Monday, October 30, 2017

Complications of Varicella Zoster Virus Infection in Children



The complications of VZV infection occur with varicella, or with reactivation of infection, more commonly in immunocompromised patients. In the otherwise healthy child, mild varicella hepatitis is relatively common but rarely clinically symptomatic.

Mild thrombocytopenia occurs in 1–2% of children with varicella and may be associated with transient petechiae. Purpura, hemorrhagic vesicles, hematuria, and gastrointestinal bleeding are rare complications that may have serious consequences.

Cerebellar ataxia occurs in 1 in every 4,000 cases. Other complications of varicella, some of them rare, include encephalitis, pneumonia, nephritis, nephrotic syndrome, hemolytic-uremic syndrome, arthritis, myocarditis, pericarditis, pancreatitis, and orchitis.

Secondary Bacterial Infections.
Secondary bacterial infections of the skin, usually caused by group A streptococci and S. aureus, may occur in up to 5% of children with varicella. These range from superficial impetigo to cellulitis, lymphadenitis, and subcutaneous abscesses. An early manifestation of secondary bacterial infection is erythema of the base of a new vesicle. Recrudescence of fever 3–4 days after the initial exanthem may also herald a secondary bacterial infection. Varicella is a well-described risk factor for serious invasive infections caused by group A streptococcus, which can have a fatal outcome. The more invasive infections, such as varicella gangrenosa, bacterial sepsis, pneumonia, arthritis, osteomyelitis, cellulitis, and necrotizing fasciitis, account for much of the morbidity and mortality of varicella in otherwise healthy children. Bacterial toxin-mediated diseases (toxic shock syndrome) also may complicate varicella. A substantial decline in varicella-related invasive bacterial infections has been associated with the use of the varicella vaccine.

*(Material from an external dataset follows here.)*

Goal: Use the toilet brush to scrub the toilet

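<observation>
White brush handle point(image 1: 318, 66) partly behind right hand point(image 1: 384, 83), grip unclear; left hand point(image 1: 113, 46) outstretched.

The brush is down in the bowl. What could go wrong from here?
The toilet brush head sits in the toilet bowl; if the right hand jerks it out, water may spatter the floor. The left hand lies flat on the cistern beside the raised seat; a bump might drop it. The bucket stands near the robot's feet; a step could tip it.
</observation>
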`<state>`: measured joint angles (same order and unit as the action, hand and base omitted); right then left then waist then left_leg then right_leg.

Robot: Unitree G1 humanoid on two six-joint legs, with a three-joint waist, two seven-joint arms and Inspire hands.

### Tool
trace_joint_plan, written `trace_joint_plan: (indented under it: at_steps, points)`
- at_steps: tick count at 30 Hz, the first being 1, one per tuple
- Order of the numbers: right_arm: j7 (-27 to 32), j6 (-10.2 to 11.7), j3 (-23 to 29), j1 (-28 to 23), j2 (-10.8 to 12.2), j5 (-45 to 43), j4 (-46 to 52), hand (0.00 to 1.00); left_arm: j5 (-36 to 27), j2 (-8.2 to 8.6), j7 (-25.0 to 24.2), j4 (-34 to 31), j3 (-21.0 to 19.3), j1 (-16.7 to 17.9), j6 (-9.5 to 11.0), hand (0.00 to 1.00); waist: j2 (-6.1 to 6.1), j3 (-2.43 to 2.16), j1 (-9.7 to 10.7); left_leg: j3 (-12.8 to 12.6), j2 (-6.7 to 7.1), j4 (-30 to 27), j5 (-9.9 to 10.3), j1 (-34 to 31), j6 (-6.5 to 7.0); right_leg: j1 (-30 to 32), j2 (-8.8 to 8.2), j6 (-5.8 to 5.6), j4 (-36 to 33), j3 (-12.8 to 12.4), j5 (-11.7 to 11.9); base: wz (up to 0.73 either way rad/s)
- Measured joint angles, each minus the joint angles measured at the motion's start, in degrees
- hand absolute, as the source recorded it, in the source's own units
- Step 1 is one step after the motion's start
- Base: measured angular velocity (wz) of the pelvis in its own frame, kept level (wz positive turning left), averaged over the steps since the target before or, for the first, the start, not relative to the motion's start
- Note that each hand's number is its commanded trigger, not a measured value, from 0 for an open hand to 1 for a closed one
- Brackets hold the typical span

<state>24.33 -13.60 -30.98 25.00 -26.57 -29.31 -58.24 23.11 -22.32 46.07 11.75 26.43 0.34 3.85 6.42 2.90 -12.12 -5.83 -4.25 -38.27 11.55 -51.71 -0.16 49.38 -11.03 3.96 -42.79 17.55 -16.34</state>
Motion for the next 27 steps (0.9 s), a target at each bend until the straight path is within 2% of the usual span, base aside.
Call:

Encephalitis and Cerebellar Ataxia.

Encephalitis (1/50,000 cases of varicella) and acute cerebellar ataxia (¼,000 cases of varicella) are well-described neurologic complications of varicella; morbidity from CNS complications is highest among patients younger than 5 yr or older than 20 yr. Nuchal rigidity, altered consciousness, and seizures characterize meningoencephalitis. Patients with cerebellar ataxia have a gradual onset of gait disturbance, nystagmus, and slurred speech. Neurologic symptoms usually begin 2–6 days after the onset of the rash but may occur during the incubation period or after resolution of the rash. Clinical recovery is typically rapid, occurring within 24–72 hr, and is usually complete. Although severe hemorrhagic encephalitis, analogous to that caused by herpes simplex virus, is very rare in children with varicella, the consequences are similar to herpes encephalitis.

Reye syndrome of encephalopathy and hepatic dysfunction associated with varicella has become rare since salicylates are no longer routinely used as antipyretics .

Pneumonia.
Varicella pneumonia is a severe complication that accounts for most of the increased morbidity and mortality in adults and other high-risk populations, but pneumonia may also complicate varicella in young children. Respiratory symptoms, which may include cough, dyspnea, cyanosis, pleuritic chest pain, and hemoptysis, usually begin within 1–6 days after the onset of the rash. Smoking has been described as a risk factor for severe pneumonia complicating varicella. The frequency of varicella pneumonia may be greater in the parturient and may lead to premature termination of pregnancy.